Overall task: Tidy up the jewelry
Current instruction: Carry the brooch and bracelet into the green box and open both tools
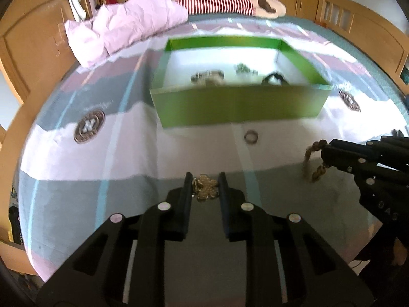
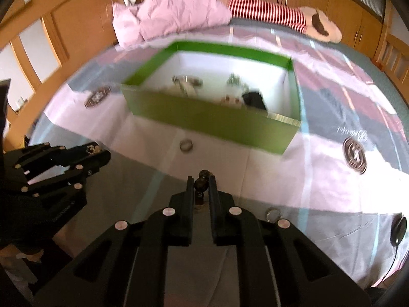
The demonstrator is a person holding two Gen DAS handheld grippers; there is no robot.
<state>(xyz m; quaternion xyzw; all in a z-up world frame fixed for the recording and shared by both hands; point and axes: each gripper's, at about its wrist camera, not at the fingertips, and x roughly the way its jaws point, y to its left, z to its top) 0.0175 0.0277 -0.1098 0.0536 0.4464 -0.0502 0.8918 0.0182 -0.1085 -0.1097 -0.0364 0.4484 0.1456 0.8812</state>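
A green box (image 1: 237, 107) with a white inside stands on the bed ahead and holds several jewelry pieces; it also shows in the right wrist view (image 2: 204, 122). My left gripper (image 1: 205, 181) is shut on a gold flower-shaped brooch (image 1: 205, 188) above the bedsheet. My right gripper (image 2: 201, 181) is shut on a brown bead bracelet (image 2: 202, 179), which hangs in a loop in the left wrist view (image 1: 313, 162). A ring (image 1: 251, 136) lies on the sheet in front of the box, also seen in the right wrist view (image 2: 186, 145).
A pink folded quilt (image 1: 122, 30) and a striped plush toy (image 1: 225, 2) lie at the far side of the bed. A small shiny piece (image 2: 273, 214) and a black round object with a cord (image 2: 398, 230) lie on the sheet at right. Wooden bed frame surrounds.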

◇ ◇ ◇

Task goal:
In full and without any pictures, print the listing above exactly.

Output of the task:
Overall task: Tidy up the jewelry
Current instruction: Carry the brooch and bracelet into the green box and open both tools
The demonstrator is a person holding two Gen DAS handheld grippers; there is no robot.
<state>(xyz m; quaternion xyzw; all in a z-up world frame fixed for the recording and shared by both hands; point and axes: each gripper's, at about its wrist camera, not at the fingertips, and x roughly the way its jaws point, y to its left, z to its top) 0.0175 0.0277 -0.1098 0.0536 0.4464 -0.0502 0.8918 0.0182 -0.1085 -0.1097 -0.0364 0.4484 0.1456 0.8812</state>
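A green box (image 1: 237, 107) with a white inside stands on the bed ahead and holds several jewelry pieces; it also shows in the right wrist view (image 2: 204, 122). My left gripper (image 1: 205, 181) is shut on a gold flower-shaped brooch (image 1: 205, 188) above the bedsheet. My right gripper (image 2: 201, 181) is shut on a brown bead bracelet (image 2: 202, 179), which hangs in a loop in the left wrist view (image 1: 313, 162). A ring (image 1: 251, 136) lies on the sheet in front of the box, also seen in the right wrist view (image 2: 186, 145).
A pink folded quilt (image 1: 122, 30) and a striped plush toy (image 1: 225, 2) lie at the far side of the bed. A small shiny piece (image 2: 273, 214) and a black round object with a cord (image 2: 398, 230) lie on the sheet at right. Wooden bed frame surrounds.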

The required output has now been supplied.